EXERCISE REQUIREMENTS: Beginning with the line below that contains "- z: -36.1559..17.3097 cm" and ending with the line that contains "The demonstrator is", copy every line exactly. Copy nothing else.
**********
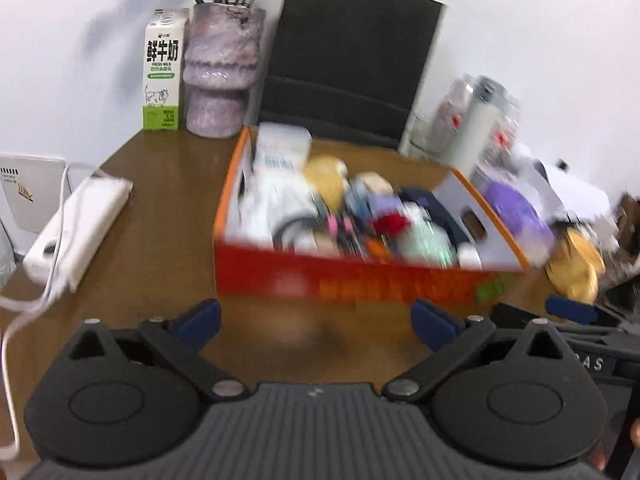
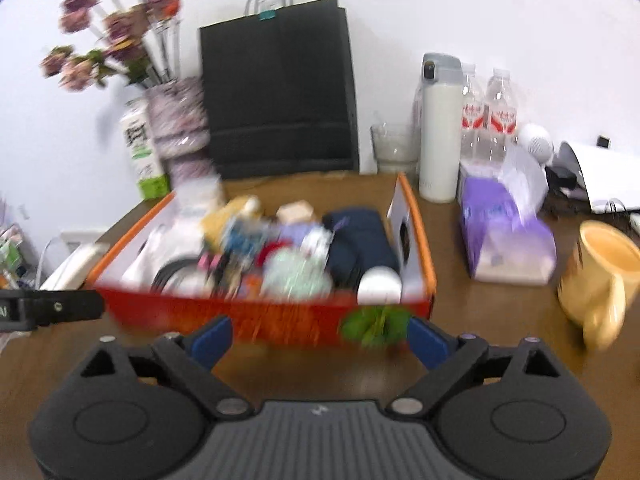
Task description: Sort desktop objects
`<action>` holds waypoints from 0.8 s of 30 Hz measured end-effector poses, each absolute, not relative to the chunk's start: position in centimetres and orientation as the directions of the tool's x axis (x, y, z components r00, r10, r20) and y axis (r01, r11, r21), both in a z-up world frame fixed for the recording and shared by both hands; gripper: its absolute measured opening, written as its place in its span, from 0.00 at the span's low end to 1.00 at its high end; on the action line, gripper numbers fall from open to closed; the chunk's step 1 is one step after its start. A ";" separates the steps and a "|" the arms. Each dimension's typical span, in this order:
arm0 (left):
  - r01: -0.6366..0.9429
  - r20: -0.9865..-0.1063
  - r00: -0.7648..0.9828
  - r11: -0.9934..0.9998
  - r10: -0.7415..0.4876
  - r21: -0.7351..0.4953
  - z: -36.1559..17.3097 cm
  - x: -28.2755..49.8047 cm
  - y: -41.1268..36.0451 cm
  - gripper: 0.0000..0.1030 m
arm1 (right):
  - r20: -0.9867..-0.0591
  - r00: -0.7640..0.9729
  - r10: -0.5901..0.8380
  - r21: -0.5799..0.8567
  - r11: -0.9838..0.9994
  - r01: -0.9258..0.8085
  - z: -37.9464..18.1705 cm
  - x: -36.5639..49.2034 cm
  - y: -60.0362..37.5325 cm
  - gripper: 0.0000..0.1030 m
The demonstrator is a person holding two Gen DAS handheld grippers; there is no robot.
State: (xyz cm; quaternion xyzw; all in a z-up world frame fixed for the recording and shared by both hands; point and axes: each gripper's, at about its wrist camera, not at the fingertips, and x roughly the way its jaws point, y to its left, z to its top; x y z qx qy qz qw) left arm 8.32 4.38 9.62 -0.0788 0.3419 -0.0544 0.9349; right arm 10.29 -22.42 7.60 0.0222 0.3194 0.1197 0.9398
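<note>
Box: orange cardboard box (image 1: 360,280) sits mid-desk, crammed with blurred small items; dark blue pouch (image 2: 360,240) at its right end.
Left gripper (image 1: 316,320): jaws spread wide, nothing between them, hovering over bare wooden desk (image 1: 160,220) just short of the box front.
Right gripper (image 2: 320,340): jaws spread too, empty, near the box's front wall.
Right of box: purple tissue pack (image 2: 504,232), yellow mug (image 2: 600,276).
Left of box: white power strip (image 1: 76,224).
Back: milk carton (image 1: 162,72), vase (image 1: 220,72), black bag (image 2: 276,92).

the left gripper (image 1: 316,322) hangs with jaws wide apart and nothing between them, just before the blurred orange box (image 1: 360,280) crammed with objects on the wooden desk (image 1: 160,220).
</note>
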 end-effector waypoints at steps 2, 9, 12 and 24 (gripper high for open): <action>0.053 -0.626 0.766 0.985 -0.147 -0.167 8.6 5.9 4.0 1.00 | -0.592 0.763 0.260 0.123 0.964 -0.234 6.9 7.8 -22.1 0.92; 0.039 -0.625 0.778 0.997 -0.073 -0.067 5.0 -1.5 3.2 1.00 | -0.587 0.757 0.285 0.139 0.957 -0.253 4.2 0.0 -21.9 0.97; 0.028 -0.632 0.773 0.998 -0.052 -0.047 3.9 -3.3 3.2 1.00 | -0.620 0.725 0.300 0.179 0.954 -0.242 2.6 -2.3 -22.1 0.97; 0.053 -0.642 0.766 0.999 -0.035 0.010 1.8 -2.3 1.9 1.00 | -0.652 0.733 0.193 0.020 0.971 -0.237 1.3 -2.1 -20.3 1.00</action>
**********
WRITTEN RESPONSE:
  - z: -36.1559..17.3097 cm
  - x: -28.2755..49.8047 cm
  - y: -41.1268..36.0451 cm
  - gripper: 0.0000..0.1030 m
arm1 (right):
  - r20: -0.9867..-0.0591
  - r00: -0.7640..0.9729
  - r10: -0.5901..0.8380
  - r21: -0.5799..0.8567
  - r11: -0.9838..0.9994
  - r01: -0.9258..0.8085
  - z: -37.9464..18.1705 cm
  - x: -36.5639..49.2034 cm
  - y: -60.0362..37.5325 cm
  - gripper: 0.0000..0.1030 m
The demonstrator is a person holding two Gen DAS handheld grippers; there is no robot.

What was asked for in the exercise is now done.